Aim of the task
When you transcribe the entries, reproduce every character and exclude the images.

Exercise inputs

►

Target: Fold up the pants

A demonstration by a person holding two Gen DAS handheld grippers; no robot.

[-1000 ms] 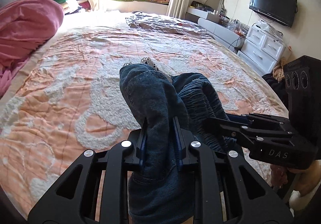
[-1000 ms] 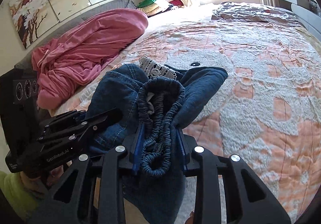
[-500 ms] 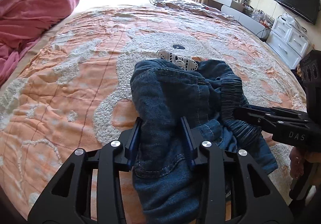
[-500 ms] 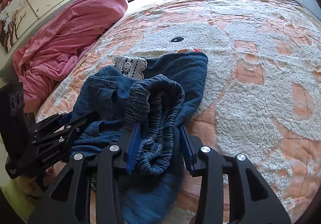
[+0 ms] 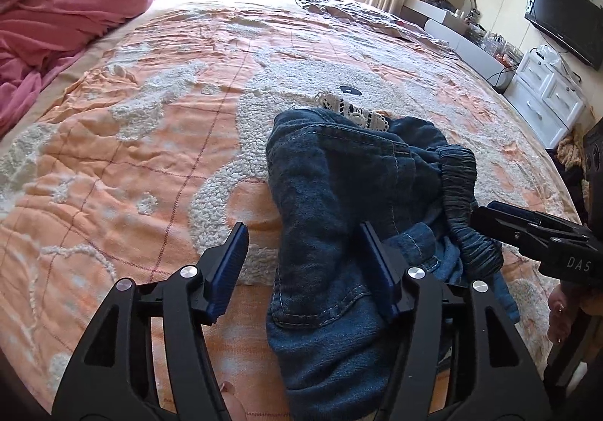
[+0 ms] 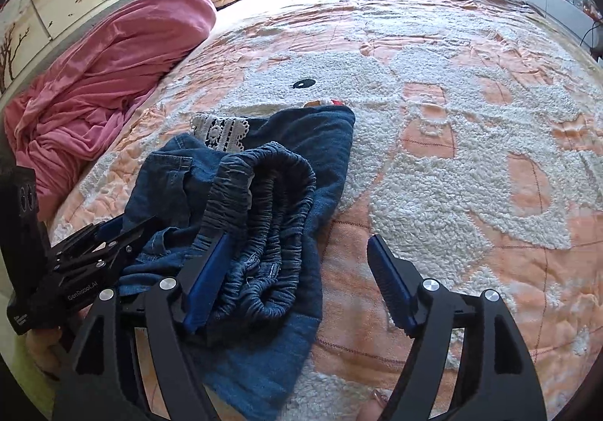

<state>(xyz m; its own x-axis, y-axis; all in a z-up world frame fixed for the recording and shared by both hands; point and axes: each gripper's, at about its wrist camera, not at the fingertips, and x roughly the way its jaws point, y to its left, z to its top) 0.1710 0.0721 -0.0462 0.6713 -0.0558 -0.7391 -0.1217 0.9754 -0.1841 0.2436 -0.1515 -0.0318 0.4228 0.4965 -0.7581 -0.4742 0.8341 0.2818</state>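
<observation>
1. One pink blanket (image 5: 71,6) lay bunched at the bedspread's (image 5: 150,142) left edge.
2. The left gripper (image 5: 301,262) had just been opening; denim lay between its spread pads, ungripped.
3. One pair of pants (image 5: 339,176) lay bunched mid-bed, long axis running away from the cameras, lace trim farthest.
4. The right gripper (image 6: 297,281) had just been opening, gripping nothing.

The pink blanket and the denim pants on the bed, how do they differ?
The pink blanket is a large plain heap along the bed's far left edge; the denim pants are a much smaller dark blue bundle near the cameras. The pants show a gathered elastic waistband and white lace trim; the blanket shows neither. Both are rumpled and rest on the orange bedspread.
</observation>
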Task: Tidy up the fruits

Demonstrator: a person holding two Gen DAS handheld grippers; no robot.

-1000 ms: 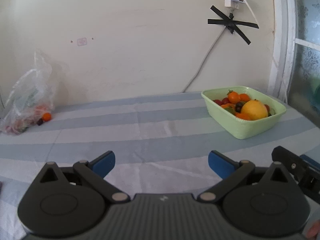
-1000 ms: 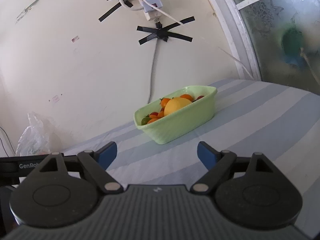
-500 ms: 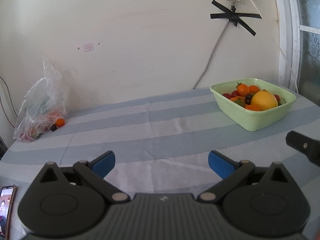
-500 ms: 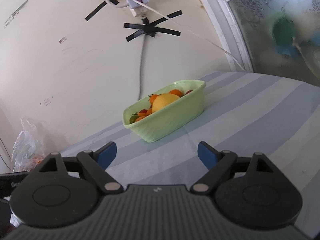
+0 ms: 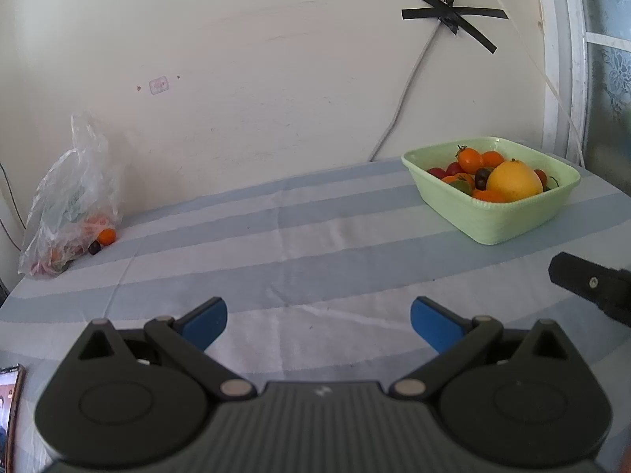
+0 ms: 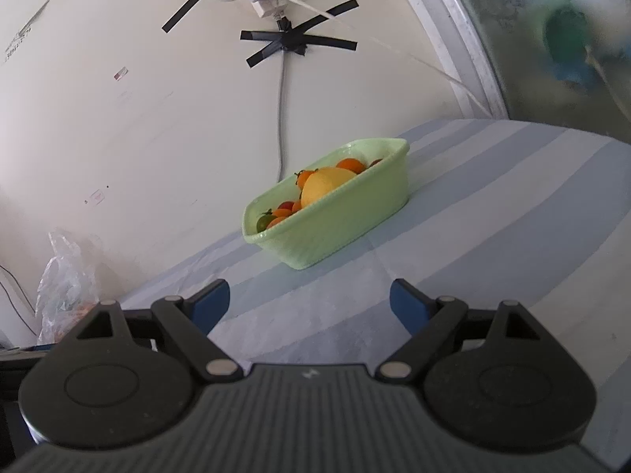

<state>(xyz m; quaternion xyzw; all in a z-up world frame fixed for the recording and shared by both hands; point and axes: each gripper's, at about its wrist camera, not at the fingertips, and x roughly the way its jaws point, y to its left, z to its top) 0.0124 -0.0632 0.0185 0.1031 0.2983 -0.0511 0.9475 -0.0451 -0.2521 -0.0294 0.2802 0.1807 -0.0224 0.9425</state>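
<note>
Striped blue-and-white tablecloth (image 5: pixel 315 236) covers the table; left gripper (image 5: pixel 317 321) nearest, blue pads spread wide, holding nothing; right gripper (image 6: pixel 309 301) likewise spread wide and empty; phone (image 5: pixel 10 414) at the near left edge; farther right, green basin (image 5: pixel 508 216) holding a large orange (image 5: pixel 512 185) among small tomatoes; far left against the wall, plastic bag (image 5: pixel 71 205) with an orange tomato (image 5: pixel 106 236) just beside its mouth.

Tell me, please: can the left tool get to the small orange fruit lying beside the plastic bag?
Probably yes. The left tool is open and empty, and only bare striped cloth lies between it and the orange fruit.
</note>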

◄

Solution for this exercise
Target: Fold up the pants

A demonstration by a person holding two Gen DAS handheld grippers; no robot.

[-1000 ms] 
[-1000 ms] 
[-500 ms] 
[-500 ms] 
[+0 ms] 
[+0 ms] 

<state>(xyz m; its own x-axis, y-axis; all in a z-up world frame fixed for the recording and shared by both hands; point and axes: each gripper's, at about its wrist camera, not at the fingertips, and x roughly the way its jaws point, y to its left, z to its top) 0.1710 0.0721 -0.0462 0.6713 -0.0558 -0.7391 -0.1217 0.9754 -0.1841 0.2436 -0.1515 -0.0318 0.4228 0.4965 -0.7581 -0.4742 0.8341 0.2818</state>
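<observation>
1. One pink blanket (image 5: 71,6) lay bunched at the bedspread's (image 5: 150,142) left edge.
2. The left gripper (image 5: 301,262) had just been opening; denim lay between its spread pads, ungripped.
3. One pair of pants (image 5: 339,176) lay bunched mid-bed, long axis running away from the cameras, lace trim farthest.
4. The right gripper (image 6: 297,281) had just been opening, gripping nothing.

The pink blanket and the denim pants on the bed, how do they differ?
The pink blanket is a large plain heap along the bed's far left edge; the denim pants are a much smaller dark blue bundle near the cameras. The pants show a gathered elastic waistband and white lace trim; the blanket shows neither. Both are rumpled and rest on the orange bedspread.
</observation>
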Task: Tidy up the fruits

Demonstrator: a person holding two Gen DAS handheld grippers; no robot.

-1000 ms: 
-1000 ms: 
-500 ms: 
-500 ms: 
+0 ms: 
+0 ms: 

<state>(xyz m; quaternion xyzw; all in a z-up world frame fixed for the recording and shared by both hands; point and axes: each gripper's, at about its wrist camera, not at the fingertips, and x roughly the way its jaws point, y to its left, z to its top) 0.0124 -0.0632 0.0185 0.1031 0.2983 -0.0511 0.9475 -0.0451 -0.2521 -0.0294 0.2802 0.1807 -0.0224 0.9425</state>
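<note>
Striped blue-and-white tablecloth (image 5: pixel 315 236) covers the table; left gripper (image 5: pixel 317 321) nearest, blue pads spread wide, holding nothing; right gripper (image 6: pixel 309 301) likewise spread wide and empty; phone (image 5: pixel 10 414) at the near left edge; farther right, green basin (image 5: pixel 508 216) holding a large orange (image 5: pixel 512 185) among small tomatoes; far left against the wall, plastic bag (image 5: pixel 71 205) with an orange tomato (image 5: pixel 106 236) just beside its mouth.

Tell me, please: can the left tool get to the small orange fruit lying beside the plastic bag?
Probably yes. The left tool is open and empty, and only bare striped cloth lies between it and the orange fruit.
</note>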

Nothing more is needed to finish the exercise.